## Task details
The data must be given again in full, with no line altered.

[[ Supplied information open ]]

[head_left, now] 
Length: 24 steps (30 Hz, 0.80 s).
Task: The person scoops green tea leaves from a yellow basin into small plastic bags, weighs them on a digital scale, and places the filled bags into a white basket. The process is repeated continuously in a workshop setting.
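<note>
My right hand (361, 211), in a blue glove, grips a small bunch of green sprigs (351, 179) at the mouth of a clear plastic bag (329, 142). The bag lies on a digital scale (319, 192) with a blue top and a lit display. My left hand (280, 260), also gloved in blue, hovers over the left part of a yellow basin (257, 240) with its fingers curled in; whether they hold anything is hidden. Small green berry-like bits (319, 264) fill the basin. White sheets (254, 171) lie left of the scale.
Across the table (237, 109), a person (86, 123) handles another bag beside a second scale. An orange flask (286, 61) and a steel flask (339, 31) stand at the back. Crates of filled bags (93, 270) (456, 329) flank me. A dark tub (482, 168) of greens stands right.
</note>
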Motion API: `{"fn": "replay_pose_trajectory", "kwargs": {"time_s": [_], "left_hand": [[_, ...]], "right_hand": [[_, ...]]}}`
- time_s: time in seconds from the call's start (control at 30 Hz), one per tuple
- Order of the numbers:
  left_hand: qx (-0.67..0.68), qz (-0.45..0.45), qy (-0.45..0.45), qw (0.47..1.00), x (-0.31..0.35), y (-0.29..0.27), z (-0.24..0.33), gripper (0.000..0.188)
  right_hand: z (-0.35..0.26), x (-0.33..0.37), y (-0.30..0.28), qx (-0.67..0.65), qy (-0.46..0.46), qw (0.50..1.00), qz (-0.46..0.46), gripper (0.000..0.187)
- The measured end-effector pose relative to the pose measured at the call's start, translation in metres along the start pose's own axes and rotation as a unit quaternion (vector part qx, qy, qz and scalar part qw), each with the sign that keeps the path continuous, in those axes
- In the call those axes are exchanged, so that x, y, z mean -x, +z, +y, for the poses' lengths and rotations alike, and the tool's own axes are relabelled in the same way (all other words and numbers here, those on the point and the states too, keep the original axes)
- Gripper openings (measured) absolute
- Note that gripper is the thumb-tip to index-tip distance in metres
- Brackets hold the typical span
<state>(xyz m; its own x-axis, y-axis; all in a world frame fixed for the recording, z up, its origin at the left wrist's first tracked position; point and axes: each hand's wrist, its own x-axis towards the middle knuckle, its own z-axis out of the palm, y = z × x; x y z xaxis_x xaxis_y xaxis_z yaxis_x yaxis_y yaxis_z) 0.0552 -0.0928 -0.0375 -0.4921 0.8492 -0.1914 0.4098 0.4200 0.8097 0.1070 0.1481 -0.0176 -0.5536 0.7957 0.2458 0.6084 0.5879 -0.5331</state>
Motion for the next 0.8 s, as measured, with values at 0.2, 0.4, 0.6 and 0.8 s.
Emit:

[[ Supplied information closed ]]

## Finished exercise
[head_left, now] 
Length: 24 steps (30 Hz, 0.80 s).
Task: The person scoops green tea leaves from a yellow basin into small plastic bags, weighs them on a digital scale, and places the filled bags into a white basket. The process is repeated continuously in a workshop setting.
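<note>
My right hand (361, 211), in a blue glove, grips a small bunch of green sprigs (351, 179) at the mouth of a clear plastic bag (329, 142). The bag lies on a digital scale (319, 192) with a blue top and a lit display. My left hand (280, 260), also gloved in blue, hovers over the left part of a yellow basin (257, 240) with its fingers curled in; whether they hold anything is hidden. Small green berry-like bits (319, 264) fill the basin. White sheets (254, 171) lie left of the scale.
Across the table (237, 109), a person (86, 123) handles another bag beside a second scale. An orange flask (286, 61) and a steel flask (339, 31) stand at the back. Crates of filled bags (93, 270) (456, 329) flank me. A dark tub (482, 168) of greens stands right.
</note>
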Motion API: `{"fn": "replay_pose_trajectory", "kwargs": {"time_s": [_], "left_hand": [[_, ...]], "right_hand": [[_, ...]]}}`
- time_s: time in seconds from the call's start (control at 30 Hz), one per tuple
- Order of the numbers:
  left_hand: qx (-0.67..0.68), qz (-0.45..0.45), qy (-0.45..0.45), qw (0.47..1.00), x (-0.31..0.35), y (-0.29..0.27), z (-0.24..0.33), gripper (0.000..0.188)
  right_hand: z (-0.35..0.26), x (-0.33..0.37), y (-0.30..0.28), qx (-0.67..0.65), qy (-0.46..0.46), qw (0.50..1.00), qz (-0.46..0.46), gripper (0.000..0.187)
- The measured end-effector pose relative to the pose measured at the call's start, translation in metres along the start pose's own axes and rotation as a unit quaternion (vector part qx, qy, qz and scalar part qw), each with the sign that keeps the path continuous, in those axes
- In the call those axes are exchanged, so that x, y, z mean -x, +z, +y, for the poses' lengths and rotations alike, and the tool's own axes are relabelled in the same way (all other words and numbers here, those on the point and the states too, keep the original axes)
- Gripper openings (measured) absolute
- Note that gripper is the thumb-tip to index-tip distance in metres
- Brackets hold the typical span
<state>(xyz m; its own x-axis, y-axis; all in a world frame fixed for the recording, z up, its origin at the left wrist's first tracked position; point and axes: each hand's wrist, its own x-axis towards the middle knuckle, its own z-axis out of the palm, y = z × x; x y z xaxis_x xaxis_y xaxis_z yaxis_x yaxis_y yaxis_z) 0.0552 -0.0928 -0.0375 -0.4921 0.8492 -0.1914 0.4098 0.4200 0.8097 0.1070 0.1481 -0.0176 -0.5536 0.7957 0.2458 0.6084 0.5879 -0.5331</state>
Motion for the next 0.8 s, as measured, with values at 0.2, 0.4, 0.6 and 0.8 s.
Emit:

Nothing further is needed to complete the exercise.